La Commission reproche notamment aux compagnies de créer « l’impression erronée » auprès des consommateurs que certains gestes pourraient réduire ou compenser les émissions de CO2 du vol qu’ils s’apprêtent à réserver : par exemple, payer une redevance supplémentaire pour financer des projets de lutte contre le changement climatique ou pour soutenir l’utilisation de carburants alternatifs.
Trente jours pour se mettre en règle
Elle pointe aussi l’usage de plusieurs termes problématiques comme « carburants d’aviation durables », « vert », ou « responsable ». Certaines compagnies proposent une calculatrice qui permet de chiffrer les émissions de CO2 d’un vol ou encore un comparateur du bilan carbone des vols.

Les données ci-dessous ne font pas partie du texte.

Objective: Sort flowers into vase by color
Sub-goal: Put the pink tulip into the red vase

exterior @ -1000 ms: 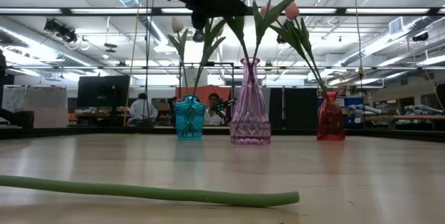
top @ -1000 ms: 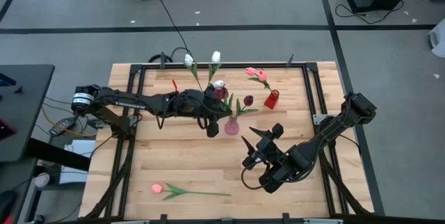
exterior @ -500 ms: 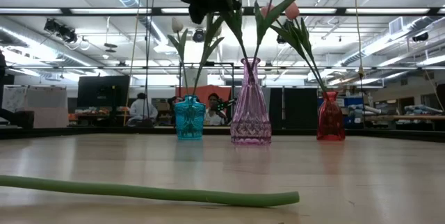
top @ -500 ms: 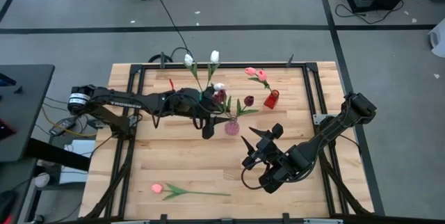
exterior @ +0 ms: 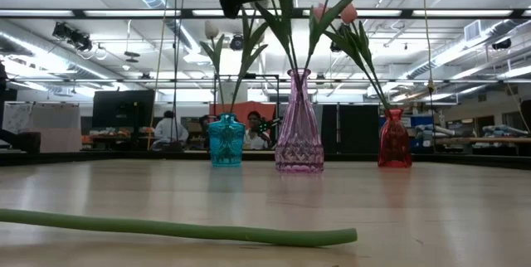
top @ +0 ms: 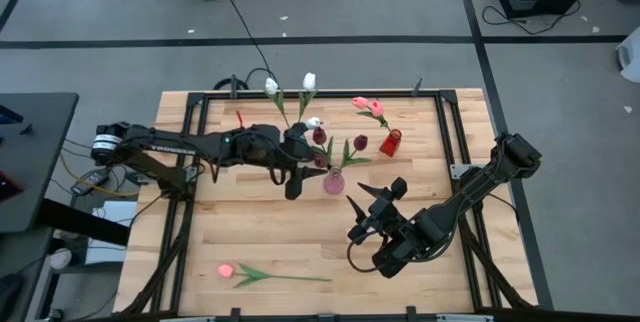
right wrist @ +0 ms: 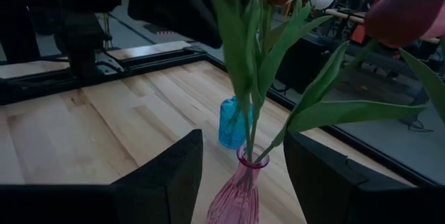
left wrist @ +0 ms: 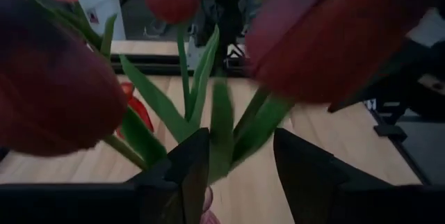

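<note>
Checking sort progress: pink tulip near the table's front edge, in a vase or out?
Out. The pink tulip lies flat on the table, far from the three vases; its stem rests on the wood.

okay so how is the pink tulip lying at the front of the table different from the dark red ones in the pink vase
The pink tulip lies flat on the table, while the maroon tulips stand stems-down in the pink vase. Its head is light pink; theirs are dark maroon. It lies alone near the front edge, not yet in any vase; they sit mid-table, with the left gripper beside their vase. Both have long green stems with leaves.
</note>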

Or, la Commission s’interroge sur la fiabilité de ces outils. Ces pratiques pourraient être considérées « comme des actions ou omissions trompeuses, interdites » par la directive relative aux pratiques commerciales déloyales, rappelle la Commission européenne.
Les compagnies épinglées ont trente jours pour apporter une réponse avec les mesures qu’elles comptent prendre pour mettre fin à ces non-conformités. Ou bien apporter des preuves scientifiques solides afin d’étayer leurs allégations. À défaut, la Commission envisage de prendre des mesures, y compris d’appliquer des sanctions.
Airlines for Europe, qui représente le secteur, indique dans un communiqué reconnaître « l’importance d’une information claire et transparente ». Mais elle se dit préoccupée par les remarques de l’instance européenne sur le carburant d’aviation durable (SAF, selon l’acronyme anglais) et par l’exigence d’une justification claire de leur impact sur l’environnement. Elle rappelle que l’Union européenne a mis en œuvre « un ambitieux mandat sur le SAF, soutenu et approuvé par la Commission européenne ».